[Items listed in a dataset]
■ ■ ■ ■ ■ ■ ■

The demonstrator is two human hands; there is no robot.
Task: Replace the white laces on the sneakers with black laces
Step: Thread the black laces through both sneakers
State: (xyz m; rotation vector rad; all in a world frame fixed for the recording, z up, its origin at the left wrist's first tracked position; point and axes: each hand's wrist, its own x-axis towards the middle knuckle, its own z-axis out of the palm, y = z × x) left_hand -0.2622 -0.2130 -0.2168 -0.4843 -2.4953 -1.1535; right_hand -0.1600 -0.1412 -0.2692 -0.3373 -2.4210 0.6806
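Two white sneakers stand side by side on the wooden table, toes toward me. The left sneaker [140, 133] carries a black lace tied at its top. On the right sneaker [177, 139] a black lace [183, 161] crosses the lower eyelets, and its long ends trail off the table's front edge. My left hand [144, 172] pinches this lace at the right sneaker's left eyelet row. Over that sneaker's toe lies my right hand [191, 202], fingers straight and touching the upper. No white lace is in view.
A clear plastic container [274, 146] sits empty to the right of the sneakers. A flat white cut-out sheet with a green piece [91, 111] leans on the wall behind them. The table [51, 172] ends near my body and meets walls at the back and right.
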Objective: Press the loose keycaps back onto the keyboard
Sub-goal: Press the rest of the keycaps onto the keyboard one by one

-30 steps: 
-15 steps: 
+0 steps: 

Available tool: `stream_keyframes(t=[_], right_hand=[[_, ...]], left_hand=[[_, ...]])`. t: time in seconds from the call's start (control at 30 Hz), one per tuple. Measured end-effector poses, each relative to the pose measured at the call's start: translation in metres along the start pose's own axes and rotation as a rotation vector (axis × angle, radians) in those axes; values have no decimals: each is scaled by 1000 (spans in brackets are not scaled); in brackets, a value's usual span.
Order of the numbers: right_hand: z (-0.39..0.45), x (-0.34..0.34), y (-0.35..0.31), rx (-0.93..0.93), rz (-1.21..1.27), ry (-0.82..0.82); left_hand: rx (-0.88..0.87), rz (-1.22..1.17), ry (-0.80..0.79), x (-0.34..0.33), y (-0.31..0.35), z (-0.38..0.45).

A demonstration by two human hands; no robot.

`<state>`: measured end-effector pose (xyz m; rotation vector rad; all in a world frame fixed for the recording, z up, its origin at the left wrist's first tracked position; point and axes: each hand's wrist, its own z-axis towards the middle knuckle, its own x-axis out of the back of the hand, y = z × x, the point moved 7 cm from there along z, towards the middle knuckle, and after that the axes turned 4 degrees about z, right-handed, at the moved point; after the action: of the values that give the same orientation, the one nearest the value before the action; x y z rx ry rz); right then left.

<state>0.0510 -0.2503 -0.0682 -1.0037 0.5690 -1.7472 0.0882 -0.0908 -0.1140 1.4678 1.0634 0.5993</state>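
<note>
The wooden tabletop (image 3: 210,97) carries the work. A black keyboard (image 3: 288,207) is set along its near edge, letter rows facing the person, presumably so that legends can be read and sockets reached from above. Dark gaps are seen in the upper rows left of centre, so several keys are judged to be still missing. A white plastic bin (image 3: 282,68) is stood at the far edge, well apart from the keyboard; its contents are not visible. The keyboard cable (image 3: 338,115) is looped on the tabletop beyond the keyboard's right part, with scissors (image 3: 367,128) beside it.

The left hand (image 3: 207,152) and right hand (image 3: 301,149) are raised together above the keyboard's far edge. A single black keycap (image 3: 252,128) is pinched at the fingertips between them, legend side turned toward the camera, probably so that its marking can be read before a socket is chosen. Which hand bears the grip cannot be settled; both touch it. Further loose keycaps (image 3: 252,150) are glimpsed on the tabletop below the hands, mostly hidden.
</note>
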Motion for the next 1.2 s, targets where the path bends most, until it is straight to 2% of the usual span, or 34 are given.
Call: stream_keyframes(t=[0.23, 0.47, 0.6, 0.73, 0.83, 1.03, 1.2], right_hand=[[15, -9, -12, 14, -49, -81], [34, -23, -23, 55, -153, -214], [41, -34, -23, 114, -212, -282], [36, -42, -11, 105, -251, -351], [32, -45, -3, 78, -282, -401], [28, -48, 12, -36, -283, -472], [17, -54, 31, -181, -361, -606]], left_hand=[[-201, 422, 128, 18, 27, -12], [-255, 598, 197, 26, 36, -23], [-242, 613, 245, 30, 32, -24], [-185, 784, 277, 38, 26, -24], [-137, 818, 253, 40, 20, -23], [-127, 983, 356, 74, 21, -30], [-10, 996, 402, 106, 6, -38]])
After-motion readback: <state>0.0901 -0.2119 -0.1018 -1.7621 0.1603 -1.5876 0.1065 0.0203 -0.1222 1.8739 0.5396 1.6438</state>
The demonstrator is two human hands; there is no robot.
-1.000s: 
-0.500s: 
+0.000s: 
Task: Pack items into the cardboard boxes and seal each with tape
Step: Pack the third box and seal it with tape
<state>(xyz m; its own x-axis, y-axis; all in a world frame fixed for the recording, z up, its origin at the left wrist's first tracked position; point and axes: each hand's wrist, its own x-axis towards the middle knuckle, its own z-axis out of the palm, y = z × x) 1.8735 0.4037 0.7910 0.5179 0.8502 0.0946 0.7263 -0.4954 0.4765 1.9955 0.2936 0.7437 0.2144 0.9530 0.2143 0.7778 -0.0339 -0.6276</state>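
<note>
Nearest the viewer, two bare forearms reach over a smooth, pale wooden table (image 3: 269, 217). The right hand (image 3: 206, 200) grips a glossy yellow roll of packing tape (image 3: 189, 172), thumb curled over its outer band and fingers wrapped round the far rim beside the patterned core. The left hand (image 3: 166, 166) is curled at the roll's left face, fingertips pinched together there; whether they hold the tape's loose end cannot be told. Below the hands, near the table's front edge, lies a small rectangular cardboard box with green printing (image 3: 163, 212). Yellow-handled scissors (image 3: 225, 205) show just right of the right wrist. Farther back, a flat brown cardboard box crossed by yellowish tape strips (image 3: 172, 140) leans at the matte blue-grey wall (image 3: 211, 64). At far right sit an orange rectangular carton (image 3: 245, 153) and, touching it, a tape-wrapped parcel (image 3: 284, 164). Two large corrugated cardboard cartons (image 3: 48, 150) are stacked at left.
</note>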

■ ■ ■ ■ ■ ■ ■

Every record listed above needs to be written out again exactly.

The demonstrator is two human hands; there is no robot.
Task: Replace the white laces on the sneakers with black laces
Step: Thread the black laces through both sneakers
State: (xyz m; rotation vector rad; all in a world frame fixed for the recording, z up, its origin at the left wrist's first tracked position; point and axes: each hand's wrist, its own x-axis towards the middle knuckle, its own z-axis out of the palm, y = z × x) left_hand -0.2622 -0.2130 -0.2168 -0.4843 -2.4953 -1.1535; right_hand -0.1600 -0.1412 -0.2692 -0.3373 -2.4210 0.6806
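Two white sneakers stand side by side on the wooden table, toes toward me. The left sneaker [140, 133] carries a black lace tied at its top. On the right sneaker [177, 139] a black lace [183, 161] crosses the lower eyelets, and its long ends trail off the table's front edge. My left hand [144, 172] pinches this lace at the right sneaker's left eyelet row. Over that sneaker's toe lies my right hand [191, 202], fingers straight and touching the upper. No white lace is in view.
A clear plastic container [274, 146] sits empty to the right of the sneakers. A flat white cut-out sheet with a green piece [91, 111] leans on the wall behind them. The table [51, 172] ends near my body and meets walls at the back and right.
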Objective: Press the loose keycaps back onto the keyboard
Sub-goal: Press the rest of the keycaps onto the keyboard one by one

-30 steps: 
-15 steps: 
+0 steps: 

Available tool: `stream_keyframes(t=[_], right_hand=[[_, ...]], left_hand=[[_, ...]])`. t: time in seconds from the call's start (control at 30 Hz), one per tuple. Measured end-effector poses, each relative to the pose measured at the call's start: translation in metres along the start pose's own axes and rotation as a rotation vector (axis × angle, radians) in those axes; values have no decimals: each is scaled by 1000 (spans in brackets are not scaled); in brackets, a value's usual span.
Order of the numbers: right_hand: z (-0.39..0.45), x (-0.34..0.34), y (-0.35..0.31), rx (-0.93..0.93), rz (-1.21..1.27), ry (-0.82..0.82); left_hand: rx (-0.88..0.87), rz (-1.22..1.17), ry (-0.80..0.79), x (-0.34..0.33), y (-0.31..0.35), z (-0.38..0.45).

A demonstration by two human hands; no robot.

`<state>`: measured end-effector pose (xyz m; rotation vector rad; all in a world frame fixed for the recording, z up, its origin at the left wrist's first tracked position; point and axes: each hand's wrist, its own z-axis towards the middle knuckle, its own x-axis out of the back of the hand, y = z × x, the point moved 7 cm from there along z, towards the middle knuckle, and after that the axes turned 4 degrees about z, right-handed, at the moved point; after the action: of the values that give the same orientation, the one nearest the value before the action; x y z rx ry rz); right then left.

<state>0.0510 -0.2503 -0.0682 -1.0037 0.5690 -1.7472 0.0882 -0.0908 -0.1140 1.4678 1.0634 0.5993</state>
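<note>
The wooden tabletop (image 3: 210,97) carries the work. A black keyboard (image 3: 288,207) is set along its near edge, letter rows facing the person, presumably so that legends can be read and sockets reached from above. Dark gaps are seen in the upper rows left of centre, so several keys are judged to be still missing. A white plastic bin (image 3: 282,68) is stood at the far edge, well apart from the keyboard; its contents are not visible. The keyboard cable (image 3: 338,115) is looped on the tabletop beyond the keyboard's right part, with scissors (image 3: 367,128) beside it.

The left hand (image 3: 207,152) and right hand (image 3: 301,149) are raised together above the keyboard's far edge. A single black keycap (image 3: 252,128) is pinched at the fingertips between them, legend side turned toward the camera, probably so that its marking can be read before a socket is chosen. Which hand bears the grip cannot be settled; both touch it. Further loose keycaps (image 3: 252,150) are glimpsed on the tabletop below the hands, mostly hidden.
</note>
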Motion for the next 1.2 s, targets where the path bends most, until it is straight to 2% of the usual span, or 34 are given.
Call: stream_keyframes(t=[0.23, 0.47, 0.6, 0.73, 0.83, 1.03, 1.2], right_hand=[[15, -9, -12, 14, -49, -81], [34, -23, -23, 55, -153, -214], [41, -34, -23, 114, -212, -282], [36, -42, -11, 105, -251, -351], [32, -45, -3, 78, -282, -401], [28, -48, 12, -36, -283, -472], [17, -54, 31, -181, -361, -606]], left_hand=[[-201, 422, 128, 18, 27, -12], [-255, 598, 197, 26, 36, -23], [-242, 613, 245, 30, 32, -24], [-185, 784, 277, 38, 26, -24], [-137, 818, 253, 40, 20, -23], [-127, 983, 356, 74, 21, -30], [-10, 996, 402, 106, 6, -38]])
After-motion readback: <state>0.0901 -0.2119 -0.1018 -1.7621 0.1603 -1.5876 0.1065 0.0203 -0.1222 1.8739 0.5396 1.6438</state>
The demonstrator is two human hands; there is no robot.
-1.000s: 
-0.500s: 
+0.000s: 
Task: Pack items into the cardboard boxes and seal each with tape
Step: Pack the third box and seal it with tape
<state>(xyz m; its own x-axis, y-axis; all in a world frame fixed for the recording, z up, its origin at the left wrist's first tracked position; point and axes: each hand's wrist, its own x-axis towards the middle knuckle, its own z-axis out of the palm, y = z × x) 1.8735 0.4037 0.7910 0.5179 0.8502 0.0946 0.7263 -0.4954 0.4765 1.9955 0.2936 0.7437 0.2144 0.9530 0.2143 0.7778 -0.0339 -0.6276</state>
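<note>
Nearest the viewer, two bare forearms reach over a smooth, pale wooden table (image 3: 269, 217). The right hand (image 3: 206, 200) grips a glossy yellow roll of packing tape (image 3: 189, 172), thumb curled over its outer band and fingers wrapped round the far rim beside the patterned core. The left hand (image 3: 166, 166) is curled at the roll's left face, fingertips pinched together there; whether they hold the tape's loose end cannot be told. Below the hands, near the table's front edge, lies a small rectangular cardboard box with green printing (image 3: 163, 212). Yellow-handled scissors (image 3: 225, 205) show just right of the right wrist. Farther back, a flat brown cardboard box crossed by yellowish tape strips (image 3: 172, 140) leans at the matte blue-grey wall (image 3: 211, 64). At far right sit an orange rectangular carton (image 3: 245, 153) and, touching it, a tape-wrapped parcel (image 3: 284, 164). Two large corrugated cardboard cartons (image 3: 48, 150) are stacked at left.
</note>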

The work on this exercise is done.